For at least five minutes he stood motionless. Then he suddenly roused himself, and some words escaped his lips:
“How strange,” he murmured, “that my footsteps should lead me to this very spot, of all others! Why, I wonder, has Fate directed me here?”
He turned and gazed slowly round upon the scene spread before him, the green meadows, the dark wood, the sloping hill with its bare, brown fields, and the Hog’s Back rising in the far distance, with the black line of the telegraph standing out against the sky. With slow deliberation he took in every feature of the landscape. Then, facing about, with his back to the stile, his eyes wandered up the steep path by which he had just descended from the crest of the hill.
“No,” he went on in a strange, low voice, speaking to himself, “it has not changed—not in the least. It is all just the same to-day, as then—just the same.” He sighed heavily as he leaned back upon the wooden rail and gazed up the ascent, brown with its carpet of acorns and fallen leaves. “Yes,” he continued at last, “it is destiny that has led me here, to this well-remembered spot for the last time before I die—the justice which demands a life for a life.”
Throughout the district it would not have been easy to find a more secluded spot than the small belt of dense wood, half of which lay on either side of the footpath. So steep was this path that considerable care had to be exercised during its descent, especially in autumn, when the damp leaves and acorns were slippery, or in winter, when the rain-channels were frozen into precipitous slides.

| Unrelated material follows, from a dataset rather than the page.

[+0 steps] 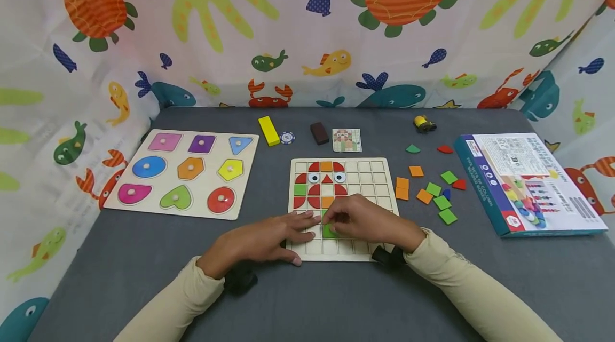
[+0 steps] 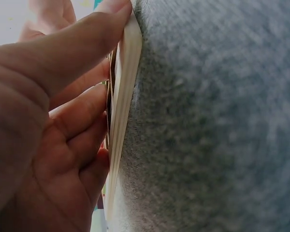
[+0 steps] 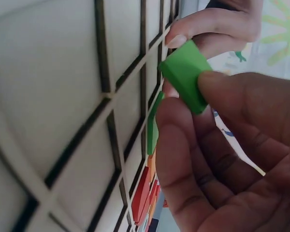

“A life for a life!” he repeated slowly with a strange curl of the lip. He permitted himself to speak aloud because in that rural, solitude he had no fear of eavesdroppers. “I have lived my life,” he said, “and now it is ended. My attempted atonement is all to no purpose, for to-day, or to-morrow, a voice as from the grave will arise to condemn me—to drive me to take my life!”
He glanced at his watch.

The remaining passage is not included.